Hawaii Campaign Spending Commission Chair Paul Kuramoto and four other commission members moved to dismiss their appeal on Thursday after the 9th Circuit upheld an injunction that same day against a similar campaign finance law in San Diego.
Relying on the Supreme Court’s 2010 decision in Citizens United v. Federal Election Commission, which allows unlimited corporate funding of independent political commercials in candidate elections, the federal appeals court held that San Diego may be violating free speech by restricting the fundraising and spending of independent political committees.
With oral arguments on the Hawaii law scheduled for this Wednesday, June 15, counsel for Kuramoto and the co-defendants requested an urgent dismissal of their appeal.
U.S. District Judge Michael Seabright had granted a preliminary injunction against the Hawaii law in October, ruling that the commission could not limit how much money a corporate contractor could contribute to the Aloha Family Alliance – Political Action Committee.
In their response to the motion to dismiss, the corporate contributors; A-1 A-Lectrician, CEO Jimmy Yamada and officer Russell Stewart; agreed not to fight dismissal but said the election officials should have to bear both parties’ litigation costs.
A three-judge panel agreed to dismiss appeal on Friday and ordered each side to bear their own costs.
A-1 A-Lectrician, an electrical construction organization, had filed suit in August 2010, just after the Citizens United decision, complaining that Hawaii’s campaign-finance laws wrongfully prevented the executives from contributing a $2,500 each to the PAC of their choice.
The laws place a $1,000 per-election cap on contributions that the PAC could receive, and they require donors who contribute more than $2,000 to make certain disclosures with the state election commission, according to the complaint.
Since Aloha Family does not align itself with any political party, rather coordinates only.
The donors claimed that they do not to “buy favors” from elected officials but to “target the relevant electorate” and individual voters.

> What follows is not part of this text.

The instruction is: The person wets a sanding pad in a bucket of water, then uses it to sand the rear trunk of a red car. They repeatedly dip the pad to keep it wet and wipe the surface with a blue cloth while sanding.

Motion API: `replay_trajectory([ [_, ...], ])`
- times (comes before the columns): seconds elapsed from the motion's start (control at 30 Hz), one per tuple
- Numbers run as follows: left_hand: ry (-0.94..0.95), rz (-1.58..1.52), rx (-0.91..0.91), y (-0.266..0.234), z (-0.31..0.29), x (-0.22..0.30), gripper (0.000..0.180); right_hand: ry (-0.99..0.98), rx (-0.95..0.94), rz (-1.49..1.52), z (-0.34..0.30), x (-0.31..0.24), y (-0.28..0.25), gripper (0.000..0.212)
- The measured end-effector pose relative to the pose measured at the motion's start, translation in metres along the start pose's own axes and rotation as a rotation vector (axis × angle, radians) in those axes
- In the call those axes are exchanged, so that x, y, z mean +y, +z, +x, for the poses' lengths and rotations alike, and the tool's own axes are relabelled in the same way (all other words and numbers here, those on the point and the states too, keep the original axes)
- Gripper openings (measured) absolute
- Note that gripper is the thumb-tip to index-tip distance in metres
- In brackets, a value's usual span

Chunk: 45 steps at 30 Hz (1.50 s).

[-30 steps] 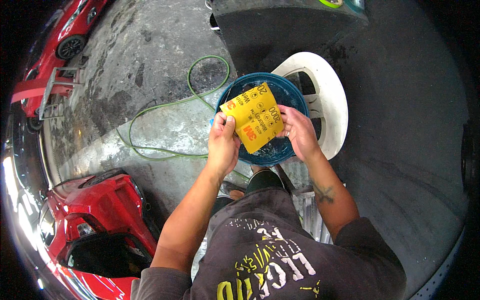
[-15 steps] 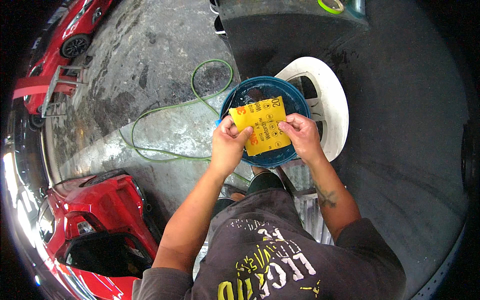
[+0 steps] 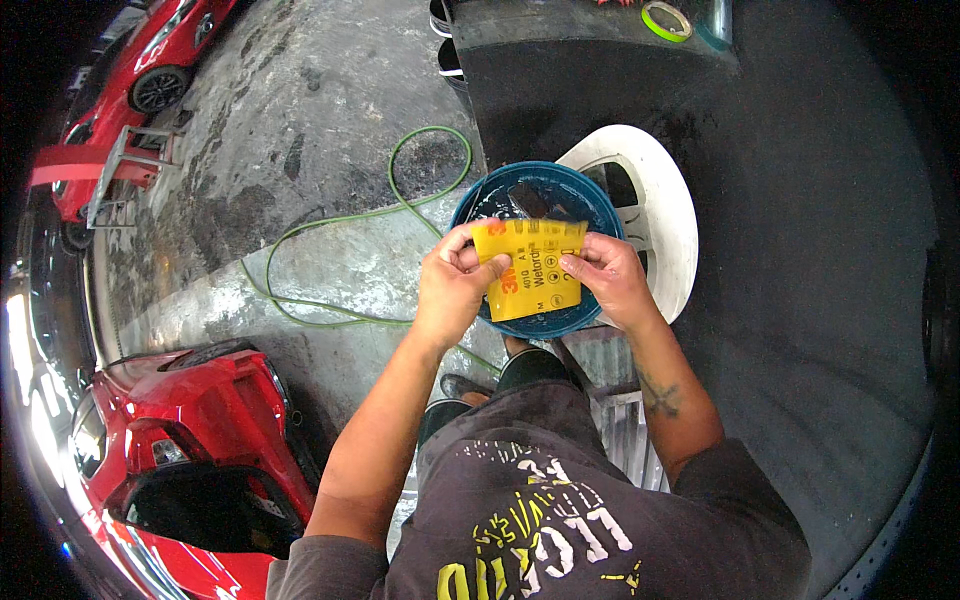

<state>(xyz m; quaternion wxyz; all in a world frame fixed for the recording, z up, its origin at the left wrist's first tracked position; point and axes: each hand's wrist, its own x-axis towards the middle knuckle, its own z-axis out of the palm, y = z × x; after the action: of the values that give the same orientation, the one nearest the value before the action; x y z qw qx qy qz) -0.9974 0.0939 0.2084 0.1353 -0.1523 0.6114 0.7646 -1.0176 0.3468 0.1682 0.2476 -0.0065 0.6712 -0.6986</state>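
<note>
Wet concrete floor (image 3: 300,120) lies open at left. Left hand (image 3: 455,285) and right hand (image 3: 610,280) each pinch one side edge of yellow sheet (image 3: 530,270), held above blue bucket (image 3: 480,205).

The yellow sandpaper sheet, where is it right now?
In the head view the yellow sandpaper sheet sits centre frame, held between the left hand and right hand, directly above the blue bucket beside the white wheel arch.

Yellow printed rectangular sheet (image 3: 528,268) over the blue bucket (image 3: 478,205)

Left hand (image 3: 452,285), right hand (image 3: 608,280), fingers pinched.
</note>
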Motion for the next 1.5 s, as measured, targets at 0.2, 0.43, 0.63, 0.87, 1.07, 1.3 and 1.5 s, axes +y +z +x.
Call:
replay_trajectory([
  [0.2, -0.145, -0.092, -0.105, -0.012, 0.007, 0.001, 0.043, 0.014, 0.048, 0.197, 0.005, -0.011, 0.016, 0.030],
  [0.43, -0.153, -0.007, -0.030, -0.006, 0.004, -0.005, 0.030, 0.049, 0.105, 0.185, 0.004, 0.000, 0.019, 0.027],
  [0.63, -0.119, -0.067, -0.037, -0.007, 0.005, -0.011, 0.028, -0.042, 0.141, 0.122, 0.004, 0.005, 0.007, 0.024],
  [0.87, -0.216, -0.369, -0.067, -0.030, 0.018, 0.001, 0.032, -0.012, 0.115, 0.525, -0.001, 0.015, -0.051, 0.031],
  [1.07, -0.194, -0.422, -0.083, -0.031, 0.018, 0.002, 0.032, -0.118, 0.121, 0.698, -0.020, -0.004, -0.086, 0.039],
  [1.3, -0.233, -0.457, -0.084, -0.021, 0.017, -0.003, 0.043, -0.054, 0.110, 0.515, -0.009, -0.020, -0.025, 0.037],
  [1.5, -0.263, -0.576, -0.143, 0.000, 0.014, -0.001, 0.050, -0.020, 0.097, 0.313, 0.018, -0.018, 0.029, 0.031],
])
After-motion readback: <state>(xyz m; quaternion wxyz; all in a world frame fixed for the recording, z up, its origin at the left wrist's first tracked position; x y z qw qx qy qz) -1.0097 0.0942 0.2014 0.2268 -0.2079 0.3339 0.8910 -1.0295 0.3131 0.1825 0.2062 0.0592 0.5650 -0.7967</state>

A-1, Yamada and Stewart cited years of truthful disclosure of campaign contributions since their company’s inception as a registered noncandidate, nongovernment contractor.
In granting the injunction, Seabright noted that Aloha Family Alliance’s website claims that the PAC is “committed to endorsing and financially supporting candidates, no matter what their party affiliation, who will stand up in the public square for Hawaii’s families.”
“The government has no legitimate interest in suggesting to whom a person should make their personal campaign contributions,” Seabright wrote.